WHAT TO PRODUCE: Copy all lines below that use the word "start".

DATA TO USE:
+++++
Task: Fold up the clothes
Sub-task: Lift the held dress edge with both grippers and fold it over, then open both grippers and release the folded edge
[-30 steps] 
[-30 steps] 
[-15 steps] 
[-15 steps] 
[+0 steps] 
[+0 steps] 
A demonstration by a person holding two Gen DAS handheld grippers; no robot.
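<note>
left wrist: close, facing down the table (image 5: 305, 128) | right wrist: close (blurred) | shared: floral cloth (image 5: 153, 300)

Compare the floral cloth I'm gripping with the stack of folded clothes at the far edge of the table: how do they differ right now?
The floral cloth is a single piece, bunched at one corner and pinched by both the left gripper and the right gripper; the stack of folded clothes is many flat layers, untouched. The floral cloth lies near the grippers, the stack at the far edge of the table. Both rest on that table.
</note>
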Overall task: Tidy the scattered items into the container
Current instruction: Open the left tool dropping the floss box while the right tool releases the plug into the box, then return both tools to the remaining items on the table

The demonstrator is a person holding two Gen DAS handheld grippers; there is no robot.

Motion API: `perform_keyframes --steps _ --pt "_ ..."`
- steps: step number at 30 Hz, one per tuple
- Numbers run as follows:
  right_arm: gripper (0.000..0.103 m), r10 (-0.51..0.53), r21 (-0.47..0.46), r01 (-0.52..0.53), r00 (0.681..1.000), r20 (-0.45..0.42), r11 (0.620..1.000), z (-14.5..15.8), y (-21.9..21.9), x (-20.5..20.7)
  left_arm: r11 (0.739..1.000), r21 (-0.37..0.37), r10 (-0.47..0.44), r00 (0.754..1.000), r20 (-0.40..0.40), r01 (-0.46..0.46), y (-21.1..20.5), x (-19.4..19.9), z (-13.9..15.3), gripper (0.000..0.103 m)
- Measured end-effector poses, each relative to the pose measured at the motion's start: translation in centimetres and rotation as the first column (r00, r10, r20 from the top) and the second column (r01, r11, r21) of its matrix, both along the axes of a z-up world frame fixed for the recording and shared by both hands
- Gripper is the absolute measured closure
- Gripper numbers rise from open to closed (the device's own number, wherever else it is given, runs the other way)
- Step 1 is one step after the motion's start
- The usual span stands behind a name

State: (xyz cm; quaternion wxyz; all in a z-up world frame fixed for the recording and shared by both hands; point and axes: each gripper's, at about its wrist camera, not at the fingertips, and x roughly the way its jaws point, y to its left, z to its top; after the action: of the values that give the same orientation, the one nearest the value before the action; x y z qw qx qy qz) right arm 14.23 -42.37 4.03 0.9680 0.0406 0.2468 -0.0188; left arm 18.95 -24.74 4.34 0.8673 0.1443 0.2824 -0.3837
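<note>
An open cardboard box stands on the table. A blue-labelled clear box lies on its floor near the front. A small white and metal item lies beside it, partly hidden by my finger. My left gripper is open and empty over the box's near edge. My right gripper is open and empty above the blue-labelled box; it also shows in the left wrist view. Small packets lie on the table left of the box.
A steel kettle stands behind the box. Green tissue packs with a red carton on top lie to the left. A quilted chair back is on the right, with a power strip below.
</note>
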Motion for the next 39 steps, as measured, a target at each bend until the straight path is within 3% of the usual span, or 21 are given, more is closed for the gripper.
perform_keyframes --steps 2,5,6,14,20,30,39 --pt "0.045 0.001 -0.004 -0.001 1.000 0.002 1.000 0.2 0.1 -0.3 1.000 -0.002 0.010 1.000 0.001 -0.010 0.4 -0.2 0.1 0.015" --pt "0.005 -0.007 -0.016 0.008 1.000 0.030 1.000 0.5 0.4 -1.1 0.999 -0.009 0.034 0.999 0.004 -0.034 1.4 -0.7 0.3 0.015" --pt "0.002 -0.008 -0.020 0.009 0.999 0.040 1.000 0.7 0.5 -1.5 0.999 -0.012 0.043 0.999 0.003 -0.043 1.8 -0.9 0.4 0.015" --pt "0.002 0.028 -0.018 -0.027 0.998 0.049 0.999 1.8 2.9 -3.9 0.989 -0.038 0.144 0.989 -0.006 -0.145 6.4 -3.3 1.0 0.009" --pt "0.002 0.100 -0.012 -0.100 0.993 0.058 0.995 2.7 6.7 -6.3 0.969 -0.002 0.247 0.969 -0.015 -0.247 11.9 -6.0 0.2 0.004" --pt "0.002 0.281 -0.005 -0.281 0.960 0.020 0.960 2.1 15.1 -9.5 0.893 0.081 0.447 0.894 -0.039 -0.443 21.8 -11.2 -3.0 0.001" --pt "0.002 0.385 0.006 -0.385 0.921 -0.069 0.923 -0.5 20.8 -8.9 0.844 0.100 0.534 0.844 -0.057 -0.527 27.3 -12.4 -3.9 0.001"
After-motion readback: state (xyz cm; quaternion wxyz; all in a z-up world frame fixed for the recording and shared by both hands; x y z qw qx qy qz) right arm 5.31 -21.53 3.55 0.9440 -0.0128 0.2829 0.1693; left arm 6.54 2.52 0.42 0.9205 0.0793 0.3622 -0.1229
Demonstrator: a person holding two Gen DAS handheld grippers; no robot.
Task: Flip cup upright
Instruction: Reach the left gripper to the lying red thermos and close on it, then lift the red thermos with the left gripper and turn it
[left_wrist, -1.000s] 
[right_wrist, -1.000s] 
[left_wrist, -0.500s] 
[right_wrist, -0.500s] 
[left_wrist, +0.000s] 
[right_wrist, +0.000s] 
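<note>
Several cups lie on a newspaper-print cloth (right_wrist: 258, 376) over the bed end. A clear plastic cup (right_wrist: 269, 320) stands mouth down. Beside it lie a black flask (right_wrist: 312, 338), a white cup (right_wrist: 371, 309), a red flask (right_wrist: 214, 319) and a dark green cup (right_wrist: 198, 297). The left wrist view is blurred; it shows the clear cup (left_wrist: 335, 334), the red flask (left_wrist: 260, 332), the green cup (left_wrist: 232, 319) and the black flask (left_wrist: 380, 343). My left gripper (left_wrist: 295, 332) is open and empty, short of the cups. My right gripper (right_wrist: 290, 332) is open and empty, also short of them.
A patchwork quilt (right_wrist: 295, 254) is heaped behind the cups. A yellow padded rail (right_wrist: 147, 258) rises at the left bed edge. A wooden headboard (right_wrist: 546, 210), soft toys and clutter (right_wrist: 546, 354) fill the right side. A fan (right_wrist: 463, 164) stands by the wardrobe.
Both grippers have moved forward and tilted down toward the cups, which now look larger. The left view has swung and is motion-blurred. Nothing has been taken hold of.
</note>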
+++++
FINISHED TASK:
- Measured end-effector poses, each relative to the pose measured at the motion's start: translation in centimetres and rotation as the first column (r00, r10, r20 from the top) and the second column (r01, r11, r21) of its matrix, both along the axes of a z-up world frame fixed for the recording and shared by both hands
- Step 1 is one step after the motion's start

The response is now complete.